----- RAW DATA

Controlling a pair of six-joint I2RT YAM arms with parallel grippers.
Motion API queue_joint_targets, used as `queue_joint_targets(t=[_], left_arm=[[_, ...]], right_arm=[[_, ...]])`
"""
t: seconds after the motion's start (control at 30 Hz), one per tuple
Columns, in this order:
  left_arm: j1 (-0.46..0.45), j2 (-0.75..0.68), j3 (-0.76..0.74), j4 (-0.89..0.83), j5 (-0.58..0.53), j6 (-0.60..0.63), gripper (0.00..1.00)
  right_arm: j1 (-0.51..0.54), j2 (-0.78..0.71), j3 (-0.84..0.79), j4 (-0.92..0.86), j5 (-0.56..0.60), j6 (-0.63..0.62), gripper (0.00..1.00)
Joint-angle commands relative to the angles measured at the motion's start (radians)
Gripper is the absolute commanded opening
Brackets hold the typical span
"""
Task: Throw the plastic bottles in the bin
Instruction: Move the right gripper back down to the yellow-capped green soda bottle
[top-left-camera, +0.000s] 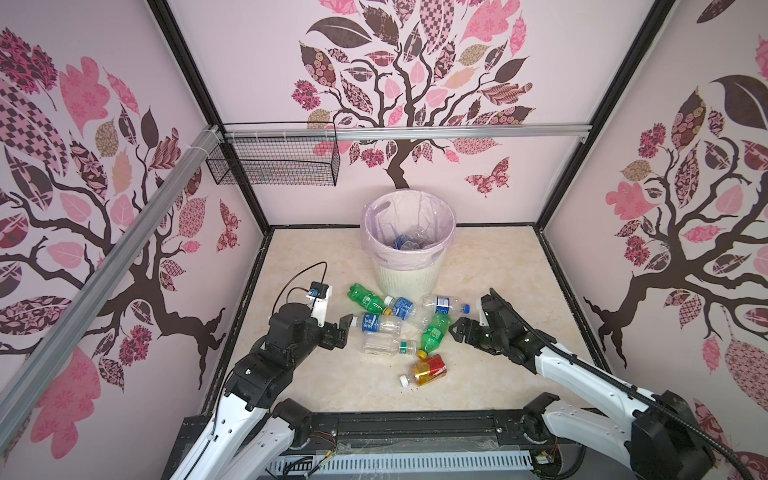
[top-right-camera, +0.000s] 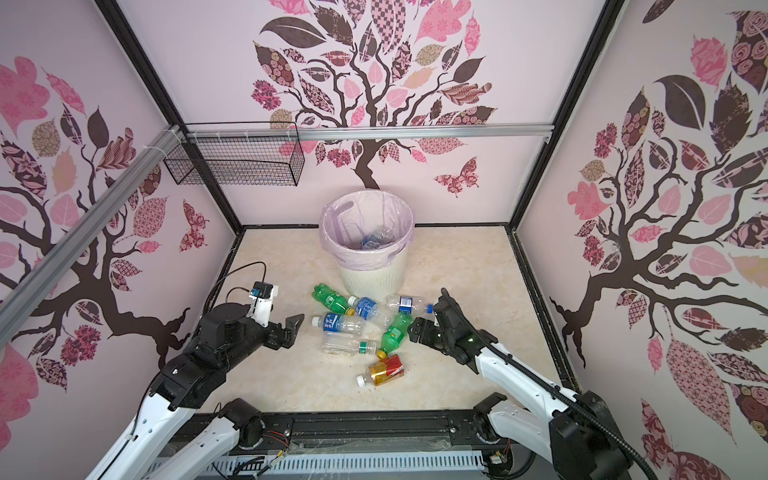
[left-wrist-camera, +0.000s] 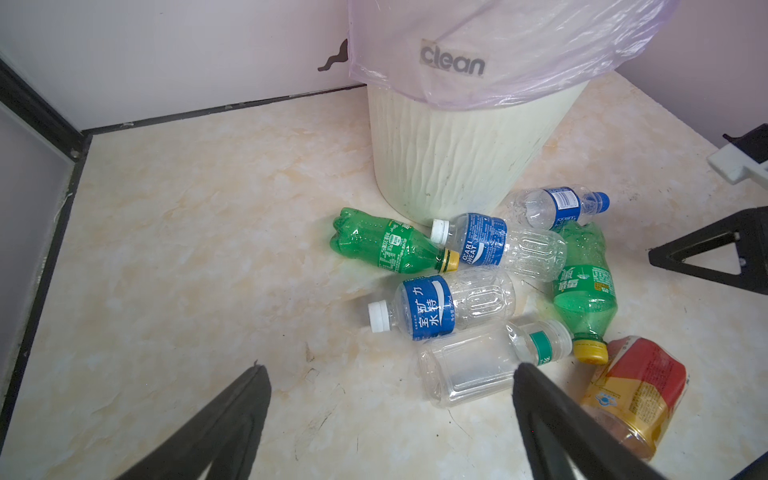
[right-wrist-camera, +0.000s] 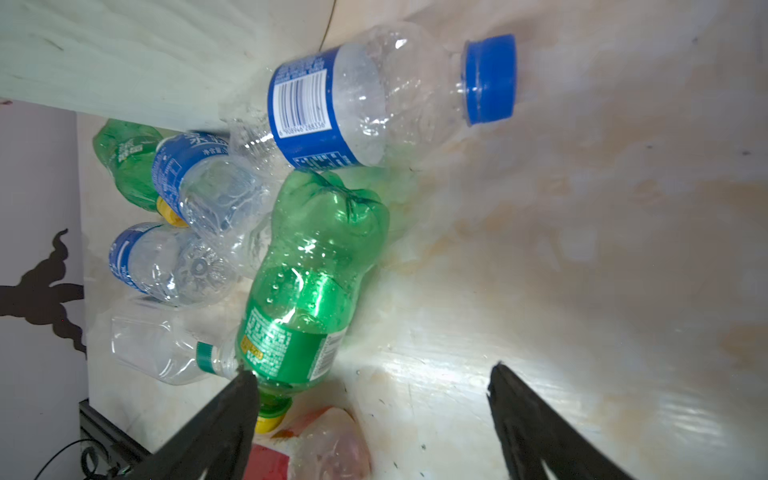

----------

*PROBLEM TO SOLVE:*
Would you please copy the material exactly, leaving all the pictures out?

*OUTPUT BELOW:*
Controlling a pair of six-joint I2RT YAM arms with parallel grippers.
Motion API queue_joint_targets, used as `queue_joint_targets(t=[_], left_arm=[[_, ...]], right_arm=[[_, ...]])`
"""
t: seconds after the motion's start (control at 30 Hz), one per tuple
Columns, in this order:
  left_arm: j1 (-0.46..0.45), j2 (-0.75..0.68), j3 (-0.76..0.74), j4 (-0.89..0.83), j5 (-0.58..0.53), j6 (-0.60..0.63), gripper (0.00..1.00)
  right_arm: j1 (-0.51..0.54), j2 (-0.78..0.71), j3 (-0.84..0.79), j4 (-0.92..0.86), j5 (-0.56..0.60), j6 (-0.63..0.62), gripper (0.00..1.00)
Joint-angle commands relative to the angles measured at the motion's start (radians)
Gripper is the absolute commanded opening
Brackets hold the typical span
"""
Task: Throw the plastic bottles in the bin
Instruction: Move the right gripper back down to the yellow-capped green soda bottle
[top-left-camera, +0.000s] 
[top-right-camera, +0.000s] 
[left-wrist-camera, +0.000s] 
[right-wrist-camera, +0.000s] 

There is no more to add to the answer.